→ Exercise aim: How many of the lines in the data contain "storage"? Give only the number.

Dataset records:
---

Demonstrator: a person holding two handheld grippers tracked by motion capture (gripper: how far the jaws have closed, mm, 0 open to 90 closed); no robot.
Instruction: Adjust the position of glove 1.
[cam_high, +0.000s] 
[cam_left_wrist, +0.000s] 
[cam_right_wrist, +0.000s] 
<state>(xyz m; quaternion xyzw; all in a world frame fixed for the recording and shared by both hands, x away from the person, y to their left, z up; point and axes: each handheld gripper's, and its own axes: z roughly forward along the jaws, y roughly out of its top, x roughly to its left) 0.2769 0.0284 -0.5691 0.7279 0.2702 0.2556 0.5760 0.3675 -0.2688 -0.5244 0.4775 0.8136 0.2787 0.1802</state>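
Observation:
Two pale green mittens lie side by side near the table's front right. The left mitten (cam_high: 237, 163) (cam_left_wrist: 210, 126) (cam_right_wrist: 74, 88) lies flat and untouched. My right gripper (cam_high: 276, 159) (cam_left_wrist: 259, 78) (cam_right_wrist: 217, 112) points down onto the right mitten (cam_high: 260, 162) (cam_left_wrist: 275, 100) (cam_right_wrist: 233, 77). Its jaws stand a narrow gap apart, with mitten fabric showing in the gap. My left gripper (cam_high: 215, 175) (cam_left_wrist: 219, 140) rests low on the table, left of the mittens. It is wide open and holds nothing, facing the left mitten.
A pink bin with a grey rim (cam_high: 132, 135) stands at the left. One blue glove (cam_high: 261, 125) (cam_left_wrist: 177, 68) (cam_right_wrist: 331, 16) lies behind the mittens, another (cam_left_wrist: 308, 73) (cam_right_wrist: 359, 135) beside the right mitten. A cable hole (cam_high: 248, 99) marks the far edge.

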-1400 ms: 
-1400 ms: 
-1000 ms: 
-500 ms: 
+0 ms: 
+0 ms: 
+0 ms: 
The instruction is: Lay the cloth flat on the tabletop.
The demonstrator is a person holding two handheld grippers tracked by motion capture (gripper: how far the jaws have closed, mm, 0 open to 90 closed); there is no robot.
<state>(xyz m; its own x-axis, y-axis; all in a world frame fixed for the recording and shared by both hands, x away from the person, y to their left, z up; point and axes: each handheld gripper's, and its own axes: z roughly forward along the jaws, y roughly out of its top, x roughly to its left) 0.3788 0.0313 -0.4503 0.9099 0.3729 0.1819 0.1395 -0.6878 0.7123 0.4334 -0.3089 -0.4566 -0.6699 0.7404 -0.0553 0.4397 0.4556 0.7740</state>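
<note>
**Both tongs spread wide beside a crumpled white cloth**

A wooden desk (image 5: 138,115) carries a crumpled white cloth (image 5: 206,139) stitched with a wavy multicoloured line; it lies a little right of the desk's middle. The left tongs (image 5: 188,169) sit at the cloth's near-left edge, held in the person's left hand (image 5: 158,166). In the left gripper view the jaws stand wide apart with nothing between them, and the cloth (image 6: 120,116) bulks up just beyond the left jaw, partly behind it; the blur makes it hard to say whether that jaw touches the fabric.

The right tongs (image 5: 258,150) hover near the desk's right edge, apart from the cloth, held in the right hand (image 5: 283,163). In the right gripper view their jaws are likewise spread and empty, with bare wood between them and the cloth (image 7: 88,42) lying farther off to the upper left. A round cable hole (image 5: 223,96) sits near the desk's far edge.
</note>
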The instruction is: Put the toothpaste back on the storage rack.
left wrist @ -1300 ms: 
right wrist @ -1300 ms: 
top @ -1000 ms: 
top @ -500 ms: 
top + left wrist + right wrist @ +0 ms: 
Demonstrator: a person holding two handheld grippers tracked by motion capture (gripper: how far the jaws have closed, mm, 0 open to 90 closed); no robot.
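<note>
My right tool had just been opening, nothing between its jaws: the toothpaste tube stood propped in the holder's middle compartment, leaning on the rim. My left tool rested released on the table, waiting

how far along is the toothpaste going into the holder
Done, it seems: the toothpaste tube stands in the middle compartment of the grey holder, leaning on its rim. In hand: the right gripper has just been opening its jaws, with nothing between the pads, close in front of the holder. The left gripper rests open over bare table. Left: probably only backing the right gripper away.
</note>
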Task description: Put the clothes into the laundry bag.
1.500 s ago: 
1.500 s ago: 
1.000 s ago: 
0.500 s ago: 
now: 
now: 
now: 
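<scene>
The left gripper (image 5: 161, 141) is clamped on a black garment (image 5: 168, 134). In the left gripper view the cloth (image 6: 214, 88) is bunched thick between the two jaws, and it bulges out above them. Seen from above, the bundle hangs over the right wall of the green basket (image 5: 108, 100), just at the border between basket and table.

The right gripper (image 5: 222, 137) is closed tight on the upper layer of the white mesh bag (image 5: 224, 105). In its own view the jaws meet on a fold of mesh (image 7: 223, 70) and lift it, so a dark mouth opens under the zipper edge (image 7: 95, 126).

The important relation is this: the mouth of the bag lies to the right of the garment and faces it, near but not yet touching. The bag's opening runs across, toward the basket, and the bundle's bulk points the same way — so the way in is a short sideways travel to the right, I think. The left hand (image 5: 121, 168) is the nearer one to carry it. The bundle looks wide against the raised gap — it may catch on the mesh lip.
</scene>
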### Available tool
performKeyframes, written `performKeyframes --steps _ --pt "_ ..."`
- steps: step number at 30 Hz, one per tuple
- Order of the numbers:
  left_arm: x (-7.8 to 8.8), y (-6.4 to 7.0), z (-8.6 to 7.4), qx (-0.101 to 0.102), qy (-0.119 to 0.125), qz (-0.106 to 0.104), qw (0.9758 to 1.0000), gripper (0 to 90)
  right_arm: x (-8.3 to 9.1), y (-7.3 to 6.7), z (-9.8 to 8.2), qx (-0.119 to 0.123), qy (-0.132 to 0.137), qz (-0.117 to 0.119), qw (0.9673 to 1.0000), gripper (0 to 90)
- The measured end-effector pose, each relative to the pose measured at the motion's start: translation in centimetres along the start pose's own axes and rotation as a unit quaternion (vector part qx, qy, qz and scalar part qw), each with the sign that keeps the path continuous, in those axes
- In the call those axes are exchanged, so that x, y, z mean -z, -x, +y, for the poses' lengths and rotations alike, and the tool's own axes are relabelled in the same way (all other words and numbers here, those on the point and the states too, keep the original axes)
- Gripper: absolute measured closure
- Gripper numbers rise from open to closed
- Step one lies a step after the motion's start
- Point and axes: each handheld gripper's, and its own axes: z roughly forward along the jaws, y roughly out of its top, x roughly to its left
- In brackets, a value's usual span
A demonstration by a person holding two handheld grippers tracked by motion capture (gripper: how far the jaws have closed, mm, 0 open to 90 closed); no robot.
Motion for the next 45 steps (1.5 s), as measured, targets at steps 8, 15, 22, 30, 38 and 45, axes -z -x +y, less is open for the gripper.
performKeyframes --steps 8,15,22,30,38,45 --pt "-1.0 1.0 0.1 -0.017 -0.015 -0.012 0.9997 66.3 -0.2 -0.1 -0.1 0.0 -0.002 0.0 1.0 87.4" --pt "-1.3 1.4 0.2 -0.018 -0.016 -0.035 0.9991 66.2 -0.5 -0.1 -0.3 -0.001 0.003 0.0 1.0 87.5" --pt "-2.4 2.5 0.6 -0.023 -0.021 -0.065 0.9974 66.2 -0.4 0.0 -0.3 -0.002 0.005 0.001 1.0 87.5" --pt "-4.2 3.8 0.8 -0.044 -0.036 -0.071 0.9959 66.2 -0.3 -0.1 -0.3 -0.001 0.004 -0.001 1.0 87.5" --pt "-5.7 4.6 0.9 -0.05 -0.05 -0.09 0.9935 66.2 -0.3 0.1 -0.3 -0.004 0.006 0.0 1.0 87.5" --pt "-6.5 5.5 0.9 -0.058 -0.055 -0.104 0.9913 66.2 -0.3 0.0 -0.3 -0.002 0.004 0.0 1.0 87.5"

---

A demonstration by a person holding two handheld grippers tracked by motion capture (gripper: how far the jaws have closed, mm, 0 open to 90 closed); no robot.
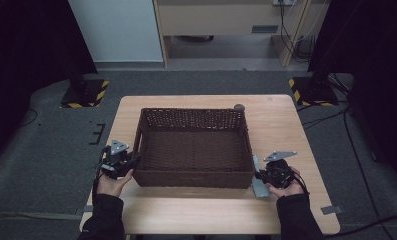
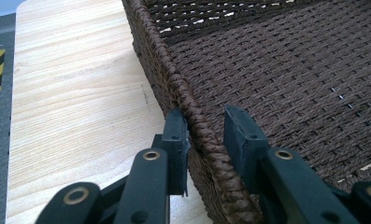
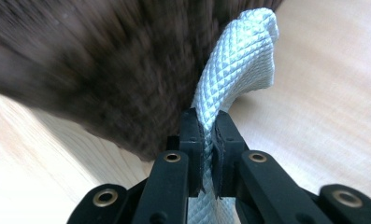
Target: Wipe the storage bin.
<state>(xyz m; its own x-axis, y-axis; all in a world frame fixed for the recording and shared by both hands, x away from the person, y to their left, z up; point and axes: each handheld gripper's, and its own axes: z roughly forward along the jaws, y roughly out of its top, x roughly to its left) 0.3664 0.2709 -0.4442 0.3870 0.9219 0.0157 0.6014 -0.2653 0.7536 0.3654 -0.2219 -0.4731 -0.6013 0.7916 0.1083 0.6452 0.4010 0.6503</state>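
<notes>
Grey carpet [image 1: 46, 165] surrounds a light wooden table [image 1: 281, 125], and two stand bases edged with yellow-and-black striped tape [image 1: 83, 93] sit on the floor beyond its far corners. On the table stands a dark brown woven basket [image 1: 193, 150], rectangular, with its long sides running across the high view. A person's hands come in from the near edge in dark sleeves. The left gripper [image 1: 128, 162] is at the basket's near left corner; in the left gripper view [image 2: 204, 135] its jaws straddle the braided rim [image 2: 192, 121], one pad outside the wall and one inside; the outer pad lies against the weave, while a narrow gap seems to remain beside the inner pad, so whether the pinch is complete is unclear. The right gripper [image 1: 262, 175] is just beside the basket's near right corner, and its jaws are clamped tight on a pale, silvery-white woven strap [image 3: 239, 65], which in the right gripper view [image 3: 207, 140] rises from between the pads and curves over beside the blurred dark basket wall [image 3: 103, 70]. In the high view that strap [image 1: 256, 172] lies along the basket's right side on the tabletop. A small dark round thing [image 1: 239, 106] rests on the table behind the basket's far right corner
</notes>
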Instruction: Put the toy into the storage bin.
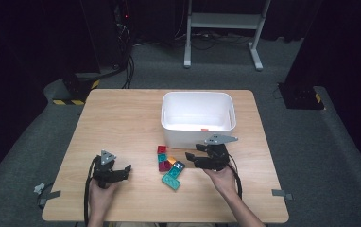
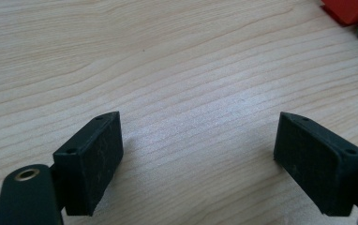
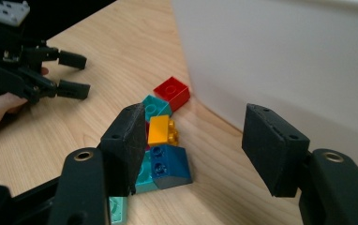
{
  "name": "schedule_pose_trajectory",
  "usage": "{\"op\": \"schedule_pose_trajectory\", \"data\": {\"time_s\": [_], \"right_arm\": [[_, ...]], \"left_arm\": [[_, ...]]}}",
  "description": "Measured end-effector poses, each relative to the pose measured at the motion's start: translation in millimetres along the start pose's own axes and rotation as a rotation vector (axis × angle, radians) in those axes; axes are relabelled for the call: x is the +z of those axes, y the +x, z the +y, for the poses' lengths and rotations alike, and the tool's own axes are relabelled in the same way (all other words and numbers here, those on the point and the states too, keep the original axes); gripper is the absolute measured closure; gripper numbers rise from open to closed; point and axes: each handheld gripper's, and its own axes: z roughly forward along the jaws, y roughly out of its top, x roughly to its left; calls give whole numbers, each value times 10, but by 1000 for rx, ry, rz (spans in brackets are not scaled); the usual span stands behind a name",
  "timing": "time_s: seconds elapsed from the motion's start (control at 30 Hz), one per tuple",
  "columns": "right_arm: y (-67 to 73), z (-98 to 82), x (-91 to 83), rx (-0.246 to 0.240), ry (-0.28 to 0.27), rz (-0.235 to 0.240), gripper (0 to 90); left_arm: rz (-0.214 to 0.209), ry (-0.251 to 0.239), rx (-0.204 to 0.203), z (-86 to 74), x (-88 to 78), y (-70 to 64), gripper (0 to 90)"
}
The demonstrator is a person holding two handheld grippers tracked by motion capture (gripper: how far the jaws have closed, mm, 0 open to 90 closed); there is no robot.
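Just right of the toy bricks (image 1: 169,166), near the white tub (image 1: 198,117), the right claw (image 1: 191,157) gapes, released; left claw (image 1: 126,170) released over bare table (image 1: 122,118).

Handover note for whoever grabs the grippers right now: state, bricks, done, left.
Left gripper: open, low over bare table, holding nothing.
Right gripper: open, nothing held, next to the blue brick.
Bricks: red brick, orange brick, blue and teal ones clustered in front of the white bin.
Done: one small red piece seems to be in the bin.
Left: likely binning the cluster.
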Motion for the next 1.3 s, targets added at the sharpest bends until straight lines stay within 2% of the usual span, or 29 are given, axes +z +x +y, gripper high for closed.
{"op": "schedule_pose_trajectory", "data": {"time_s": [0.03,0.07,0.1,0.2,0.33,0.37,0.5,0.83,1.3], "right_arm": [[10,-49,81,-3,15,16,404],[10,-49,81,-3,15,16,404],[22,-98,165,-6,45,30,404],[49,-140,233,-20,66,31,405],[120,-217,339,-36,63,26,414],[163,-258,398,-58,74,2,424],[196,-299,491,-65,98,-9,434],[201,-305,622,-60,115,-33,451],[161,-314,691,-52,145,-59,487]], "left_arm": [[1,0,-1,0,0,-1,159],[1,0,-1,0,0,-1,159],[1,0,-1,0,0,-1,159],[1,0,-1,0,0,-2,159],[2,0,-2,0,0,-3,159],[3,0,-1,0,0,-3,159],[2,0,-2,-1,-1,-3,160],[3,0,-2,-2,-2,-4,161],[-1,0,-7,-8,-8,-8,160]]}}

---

→ Answer space: 3